Here’s another good one:
If your job relies on interpersonal communication, making judgment calls, reading other people’s faces, or managing your own emotional reactions — pretty much all things that the modern office requires — I have more bad news. Researchers have found that overwork (and its accompanying stress and exhaustion) can make all of these things more difficult.
Jesus H. Christ. That paragraph describes what a job is, essentially — and all of it is affected by overwork.
This is maybe my favorite, though:
Work too hard and you also lose sight of the bigger picture. Research has suggested that as we burn out, we have a greater tendency to get lost in the weeds.

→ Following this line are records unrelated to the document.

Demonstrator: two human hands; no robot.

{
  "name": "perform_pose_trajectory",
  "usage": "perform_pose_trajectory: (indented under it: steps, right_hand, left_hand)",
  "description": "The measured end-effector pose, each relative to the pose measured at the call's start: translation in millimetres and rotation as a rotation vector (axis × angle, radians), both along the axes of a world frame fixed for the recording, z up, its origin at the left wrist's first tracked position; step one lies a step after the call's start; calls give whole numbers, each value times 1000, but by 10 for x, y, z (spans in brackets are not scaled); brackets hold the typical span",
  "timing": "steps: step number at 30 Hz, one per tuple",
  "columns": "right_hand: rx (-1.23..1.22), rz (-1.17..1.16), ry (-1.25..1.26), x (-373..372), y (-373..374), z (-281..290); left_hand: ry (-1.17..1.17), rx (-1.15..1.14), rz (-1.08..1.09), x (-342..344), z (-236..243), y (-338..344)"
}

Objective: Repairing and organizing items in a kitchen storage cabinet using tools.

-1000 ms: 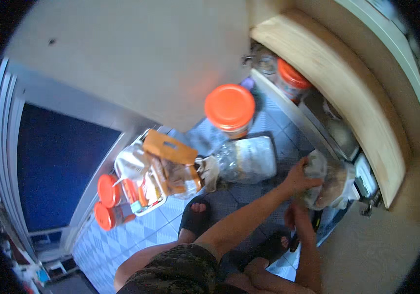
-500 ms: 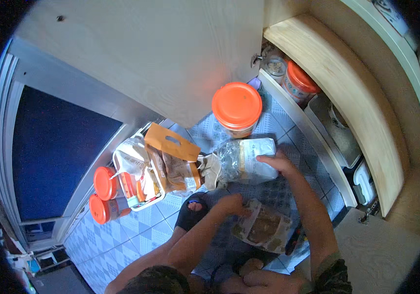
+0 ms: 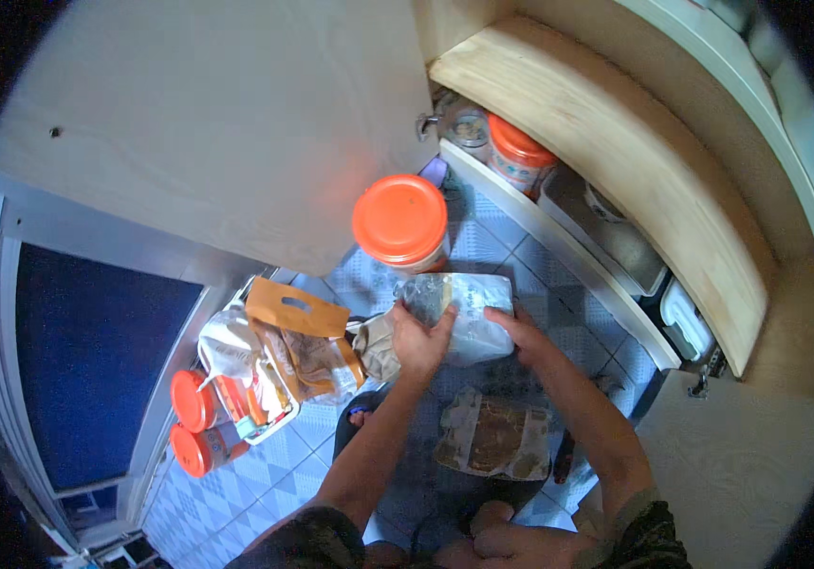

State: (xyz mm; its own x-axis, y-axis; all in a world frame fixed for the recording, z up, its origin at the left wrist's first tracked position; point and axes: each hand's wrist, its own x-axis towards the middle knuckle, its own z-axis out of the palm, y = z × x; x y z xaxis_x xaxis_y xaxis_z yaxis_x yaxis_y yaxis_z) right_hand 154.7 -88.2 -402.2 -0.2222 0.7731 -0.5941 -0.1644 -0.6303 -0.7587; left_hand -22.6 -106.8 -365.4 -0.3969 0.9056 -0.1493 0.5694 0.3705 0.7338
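Note:
A white package in clear plastic wrap (image 3: 479,308) is between my hands, above the tiled floor. My left hand (image 3: 418,341) grips its left side, thumb on top. My right hand (image 3: 518,334) holds the right edge, with the thumb over the top and the other fingers partly hidden beneath. Closer to me lies a flat bag with brown contents (image 3: 497,436). Just beyond the package stands a tub with an orange lid (image 3: 400,220). Beside my left wrist is a crumpled beige bag (image 3: 377,346).
A white basket (image 3: 284,417) at left holds several packets, with a brown paper bag with a handle hole (image 3: 295,305) against it. Two orange-lidded jars (image 3: 194,400) stand left of it. On the right, an open low cabinet has a wooden shelf (image 3: 616,152), an orange-lidded jar (image 3: 521,152) and a tray (image 3: 606,237).
My left hand has left the flat bag and taken hold of the white package. My right hand still grips the package. The view has shifted slightly.

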Motion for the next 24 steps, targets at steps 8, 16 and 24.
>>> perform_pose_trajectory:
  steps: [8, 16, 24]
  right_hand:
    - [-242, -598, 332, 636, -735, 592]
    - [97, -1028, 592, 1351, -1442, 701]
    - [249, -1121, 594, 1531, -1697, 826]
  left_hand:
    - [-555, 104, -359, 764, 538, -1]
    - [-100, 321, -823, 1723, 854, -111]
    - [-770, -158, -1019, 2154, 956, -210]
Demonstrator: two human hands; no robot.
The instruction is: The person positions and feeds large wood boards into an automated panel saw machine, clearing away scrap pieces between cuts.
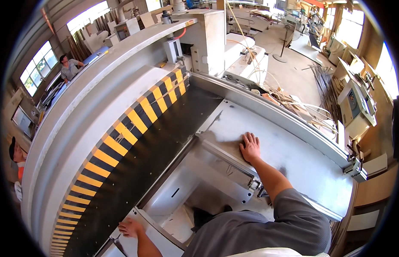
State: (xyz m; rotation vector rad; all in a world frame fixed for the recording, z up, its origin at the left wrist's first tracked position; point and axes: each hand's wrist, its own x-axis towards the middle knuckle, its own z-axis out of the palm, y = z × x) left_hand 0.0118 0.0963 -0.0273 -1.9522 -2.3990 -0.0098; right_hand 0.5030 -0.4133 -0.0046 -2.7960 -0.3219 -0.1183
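Note:
My right hand [250, 147] lies flat with its fingers apart on the pale metal side table [306, 171] of a large machine. Lower left, my left hand [129, 227] rests on a second metal table [153, 233], fingers spread and nothing in them. Between the two tables and a long beam runs the dark machine bed [161, 150]. A yellow and black striped guard [137, 121] hangs along the beam's lower edge. No loose workpiece shows under either hand.
The grey beam [109, 60] spans the left side. A metal fence rail [272, 109] borders the right table, with a clamp [357, 169] at its end. Two people, one person [70, 68] farther off, stand beyond the beam. Hoses and scrap strips [326, 88] lie at right.

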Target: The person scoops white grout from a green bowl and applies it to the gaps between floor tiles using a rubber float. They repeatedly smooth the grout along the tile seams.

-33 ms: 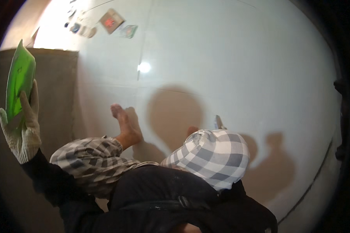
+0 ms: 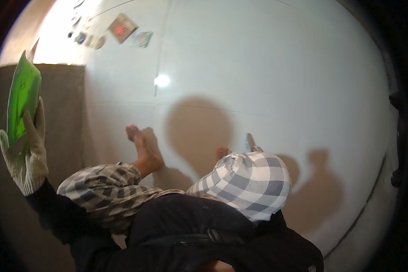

You think? You ever had a job where a division director/C-Suite person/VP is line-editing press releases or tweets? I saw that happen at ESPN. ESPN basically prints money, so you’d assume it’s a functional place top-to-bottom, right? Not in the least. It has some super intelligent people, sure, but it also has some Peter Principle and some lifers running areas. They grind hard because they love sports and/or want to worship at The Temple of Busy, and in the process, they lose sight of the bigger picture.
If you line up 100 people you work with — assuming you work with that many — and you rank them 1 to 100 on “Most Hair On Fire In Any Given Situation,” here’s the interesting thing you’ll find: the people who run around like everything is a total mess all the time (burned out, overworked) are almost always the people chasing minute details instead of the big picture. Now, now… I agree with one thing here: the devil is in the details. But someone needs to be minding the Big Picture Store, too.
And now, a final research blow:
This is something business first learned a long time ago. In the 19th century, when organized labor first compelled factory owners to limit workdays to 10 (and then eight) hours, management was surprised to discover that output actually increased – and that expensive mistakes and accidents decreased. This is an experiment that Harvard Business School’s Leslie Perlow and Jessica Porter repeated over a century later with knowledge workers. It still held true. Predictable, required time off (like nights and weekends) actually made teams of consultants more productive.
I’m sure about 14 total people will ever read this post — welcome to the content marketing/blogging supply-demand problem, baby! — but for those that do, take this one to the bank: overwork is legitimately bad for you, and bad for your bottom line.